▸ Task prompt: Leave every entry as it is and write the data out in full.

(Stored dataset items)
Content starts

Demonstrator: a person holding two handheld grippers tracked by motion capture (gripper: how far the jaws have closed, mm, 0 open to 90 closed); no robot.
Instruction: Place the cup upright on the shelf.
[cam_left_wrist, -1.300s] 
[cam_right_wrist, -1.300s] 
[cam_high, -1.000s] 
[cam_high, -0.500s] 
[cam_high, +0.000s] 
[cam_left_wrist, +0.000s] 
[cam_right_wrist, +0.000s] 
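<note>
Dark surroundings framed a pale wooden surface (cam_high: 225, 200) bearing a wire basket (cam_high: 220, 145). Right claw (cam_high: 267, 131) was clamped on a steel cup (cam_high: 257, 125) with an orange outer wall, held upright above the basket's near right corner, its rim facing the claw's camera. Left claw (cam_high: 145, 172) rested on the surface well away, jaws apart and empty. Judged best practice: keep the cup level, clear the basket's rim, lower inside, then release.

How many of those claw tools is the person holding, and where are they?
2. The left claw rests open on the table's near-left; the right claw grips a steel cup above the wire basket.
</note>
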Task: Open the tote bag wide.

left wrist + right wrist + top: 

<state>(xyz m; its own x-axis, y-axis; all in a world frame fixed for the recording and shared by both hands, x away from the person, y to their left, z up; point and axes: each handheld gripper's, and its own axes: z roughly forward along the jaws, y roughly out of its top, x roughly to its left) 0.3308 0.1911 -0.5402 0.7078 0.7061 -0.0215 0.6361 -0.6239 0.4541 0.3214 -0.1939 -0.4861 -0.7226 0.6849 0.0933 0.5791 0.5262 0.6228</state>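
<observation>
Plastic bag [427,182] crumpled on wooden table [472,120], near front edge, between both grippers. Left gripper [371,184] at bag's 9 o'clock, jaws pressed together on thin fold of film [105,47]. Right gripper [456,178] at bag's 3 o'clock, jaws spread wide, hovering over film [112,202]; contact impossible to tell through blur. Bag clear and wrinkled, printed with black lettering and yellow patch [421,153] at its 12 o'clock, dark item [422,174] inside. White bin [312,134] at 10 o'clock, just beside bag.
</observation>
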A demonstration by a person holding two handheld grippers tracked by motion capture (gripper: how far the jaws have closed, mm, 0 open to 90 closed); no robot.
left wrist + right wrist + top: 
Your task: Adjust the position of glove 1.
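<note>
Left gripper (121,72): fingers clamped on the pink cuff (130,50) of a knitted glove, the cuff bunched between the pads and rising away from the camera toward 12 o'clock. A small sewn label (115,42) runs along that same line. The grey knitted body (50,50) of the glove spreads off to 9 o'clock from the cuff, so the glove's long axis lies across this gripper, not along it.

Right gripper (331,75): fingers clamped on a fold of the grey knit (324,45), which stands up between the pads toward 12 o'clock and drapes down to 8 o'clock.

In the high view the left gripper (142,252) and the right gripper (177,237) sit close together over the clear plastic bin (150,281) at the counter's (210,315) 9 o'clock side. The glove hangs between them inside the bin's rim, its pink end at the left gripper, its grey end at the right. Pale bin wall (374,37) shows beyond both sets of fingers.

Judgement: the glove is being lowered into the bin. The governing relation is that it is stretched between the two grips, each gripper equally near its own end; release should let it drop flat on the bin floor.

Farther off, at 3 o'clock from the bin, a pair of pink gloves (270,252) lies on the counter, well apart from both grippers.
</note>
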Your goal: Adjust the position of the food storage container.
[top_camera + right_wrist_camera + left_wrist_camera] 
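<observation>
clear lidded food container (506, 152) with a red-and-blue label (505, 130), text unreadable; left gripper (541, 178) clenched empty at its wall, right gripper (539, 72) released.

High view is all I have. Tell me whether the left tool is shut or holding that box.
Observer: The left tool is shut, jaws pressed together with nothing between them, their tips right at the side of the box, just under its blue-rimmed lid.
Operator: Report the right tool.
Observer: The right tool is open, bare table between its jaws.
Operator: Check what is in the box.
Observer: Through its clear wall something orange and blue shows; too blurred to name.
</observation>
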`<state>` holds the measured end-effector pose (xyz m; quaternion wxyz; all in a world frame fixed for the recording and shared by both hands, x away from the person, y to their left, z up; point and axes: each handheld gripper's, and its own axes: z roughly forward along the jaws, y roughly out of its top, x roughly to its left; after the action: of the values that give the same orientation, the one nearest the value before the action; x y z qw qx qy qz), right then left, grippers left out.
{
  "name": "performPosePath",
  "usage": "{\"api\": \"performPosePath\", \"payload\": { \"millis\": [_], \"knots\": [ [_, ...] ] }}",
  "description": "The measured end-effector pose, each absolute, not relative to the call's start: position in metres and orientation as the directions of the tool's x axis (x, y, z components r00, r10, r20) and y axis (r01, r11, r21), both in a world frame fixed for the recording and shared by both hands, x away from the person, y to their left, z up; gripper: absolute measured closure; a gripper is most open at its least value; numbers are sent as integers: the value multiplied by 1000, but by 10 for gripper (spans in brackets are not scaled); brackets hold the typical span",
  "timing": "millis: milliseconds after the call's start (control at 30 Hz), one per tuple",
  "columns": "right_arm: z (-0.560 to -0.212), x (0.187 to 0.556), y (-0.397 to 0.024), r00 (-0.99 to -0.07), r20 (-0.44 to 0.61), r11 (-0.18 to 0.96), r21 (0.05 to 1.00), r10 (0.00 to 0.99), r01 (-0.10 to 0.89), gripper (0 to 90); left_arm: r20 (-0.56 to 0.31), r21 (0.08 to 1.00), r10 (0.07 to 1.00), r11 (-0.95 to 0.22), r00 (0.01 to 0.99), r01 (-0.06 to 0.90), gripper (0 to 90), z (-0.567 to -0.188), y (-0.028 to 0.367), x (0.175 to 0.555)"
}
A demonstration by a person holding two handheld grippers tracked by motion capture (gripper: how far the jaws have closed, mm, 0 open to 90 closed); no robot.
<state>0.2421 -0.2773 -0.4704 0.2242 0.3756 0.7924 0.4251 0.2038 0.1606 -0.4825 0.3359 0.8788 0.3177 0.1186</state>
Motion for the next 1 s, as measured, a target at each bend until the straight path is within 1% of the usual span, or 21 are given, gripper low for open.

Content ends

▸ Final answer:
Demonstrator: a person holding two handheld grippers tracked by motion capture (gripper: how far the jaws have closed, mm, 0 open to 90 closed); no robot.
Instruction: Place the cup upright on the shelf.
[cam_left_wrist, -1.300s] 
[cam_right_wrist, -1.300s] 
[cam_high, -1.000s] 
[cam_high, -0.500s] 
[cam_high, +0.000s] 
[cam_left_wrist, +0.000s] 
[cam_right_wrist, +0.000s] 
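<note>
Dark surroundings framed a pale wooden surface (cam_high: 225, 200) bearing a wire basket (cam_high: 220, 145). Right claw (cam_high: 267, 131) was clamped on a steel cup (cam_high: 257, 125) with an orange outer wall, held upright above the basket's near right corner, its rim facing the claw's camera. Left claw (cam_high: 145, 172) rested on the surface well away, jaws apart and empty. Judged best practice: keep the cup level, clear the basket's rim, lower inside, then release.

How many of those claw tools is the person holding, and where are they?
2. The left claw rests open on the table's near-left; the right claw grips a steel cup above the wire basket.
</note>
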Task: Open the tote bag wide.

left wrist + right wrist + top: 

<state>(xyz m; its own x-axis, y-axis; all in a world frame fixed for the recording and shared by both hands, x away from the person, y to their left, z up; point and axes: each handheld gripper's, and its own axes: z roughly forward along the jaws, y roughly out of its top, x roughly to its left) 0.3308 0.1911 -0.5402 0.7078 0.7061 -0.0215 0.6361 -0.6239 0.4541 0.3214 -0.1939 -0.4861 -0.7226 0.6849 0.0933 0.5791 0.5262 0.6228</state>
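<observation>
Plastic bag [427,182] crumpled on wooden table [472,120], near front edge, between both grippers. Left gripper [371,184] at bag's 9 o'clock, jaws pressed together on thin fold of film [105,47]. Right gripper [456,178] at bag's 3 o'clock, jaws spread wide, hovering over film [112,202]; contact impossible to tell through blur. Bag clear and wrinkled, printed with black lettering and yellow patch [421,153] at its 12 o'clock, dark item [422,174] inside. White bin [312,134] at 10 o'clock, just beside bag.
</observation>
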A demonstration by a person holding two handheld grippers tracked by motion capture (gripper: how far the jaws have closed, mm, 0 open to 90 closed); no robot.
left wrist + right wrist + top: 
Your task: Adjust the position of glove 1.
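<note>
Left gripper (121,72): fingers clamped on the pink cuff (130,50) of a knitted glove, the cuff bunched between the pads and rising away from the camera toward 12 o'clock. A small sewn label (115,42) runs along that same line. The grey knitted body (50,50) of the glove spreads off to 9 o'clock from the cuff, so the glove's long axis lies across this gripper, not along it.

Right gripper (331,75): fingers clamped on a fold of the grey knit (324,45), which stands up between the pads toward 12 o'clock and drapes down to 8 o'clock.

In the high view the left gripper (142,252) and the right gripper (177,237) sit close together over the clear plastic bin (150,281) at the counter's (210,315) 9 o'clock side. The glove hangs between them inside the bin's rim, its pink end at the left gripper, its grey end at the right. Pale bin wall (374,37) shows beyond both sets of fingers.

Judgement: the glove is being lowered into the bin. The governing relation is that it is stretched between the two grips, each gripper equally near its own end; release should let it drop flat on the bin floor.

Farther off, at 3 o'clock from the bin, a pair of pink gloves (270,252) lies on the counter, well apart from both grippers.
</note>
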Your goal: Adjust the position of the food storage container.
[top_camera + right_wrist_camera + left_wrist_camera] 
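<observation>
clear lidded food container (506, 152) with a red-and-blue label (505, 130), text unreadable; left gripper (541, 178) clenched empty at its wall, right gripper (539, 72) released.

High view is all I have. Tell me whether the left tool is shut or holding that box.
Observer: The left tool is shut, jaws pressed together with nothing between them, their tips right at the side of the box, just under its blue-rimmed lid.
Operator: Report the right tool.
Observer: The right tool is open, bare table between its jaws.
Operator: Check what is in the box.
Observer: Through its clear wall something orange and blue shows; too blurred to name.
</observation>
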`<state>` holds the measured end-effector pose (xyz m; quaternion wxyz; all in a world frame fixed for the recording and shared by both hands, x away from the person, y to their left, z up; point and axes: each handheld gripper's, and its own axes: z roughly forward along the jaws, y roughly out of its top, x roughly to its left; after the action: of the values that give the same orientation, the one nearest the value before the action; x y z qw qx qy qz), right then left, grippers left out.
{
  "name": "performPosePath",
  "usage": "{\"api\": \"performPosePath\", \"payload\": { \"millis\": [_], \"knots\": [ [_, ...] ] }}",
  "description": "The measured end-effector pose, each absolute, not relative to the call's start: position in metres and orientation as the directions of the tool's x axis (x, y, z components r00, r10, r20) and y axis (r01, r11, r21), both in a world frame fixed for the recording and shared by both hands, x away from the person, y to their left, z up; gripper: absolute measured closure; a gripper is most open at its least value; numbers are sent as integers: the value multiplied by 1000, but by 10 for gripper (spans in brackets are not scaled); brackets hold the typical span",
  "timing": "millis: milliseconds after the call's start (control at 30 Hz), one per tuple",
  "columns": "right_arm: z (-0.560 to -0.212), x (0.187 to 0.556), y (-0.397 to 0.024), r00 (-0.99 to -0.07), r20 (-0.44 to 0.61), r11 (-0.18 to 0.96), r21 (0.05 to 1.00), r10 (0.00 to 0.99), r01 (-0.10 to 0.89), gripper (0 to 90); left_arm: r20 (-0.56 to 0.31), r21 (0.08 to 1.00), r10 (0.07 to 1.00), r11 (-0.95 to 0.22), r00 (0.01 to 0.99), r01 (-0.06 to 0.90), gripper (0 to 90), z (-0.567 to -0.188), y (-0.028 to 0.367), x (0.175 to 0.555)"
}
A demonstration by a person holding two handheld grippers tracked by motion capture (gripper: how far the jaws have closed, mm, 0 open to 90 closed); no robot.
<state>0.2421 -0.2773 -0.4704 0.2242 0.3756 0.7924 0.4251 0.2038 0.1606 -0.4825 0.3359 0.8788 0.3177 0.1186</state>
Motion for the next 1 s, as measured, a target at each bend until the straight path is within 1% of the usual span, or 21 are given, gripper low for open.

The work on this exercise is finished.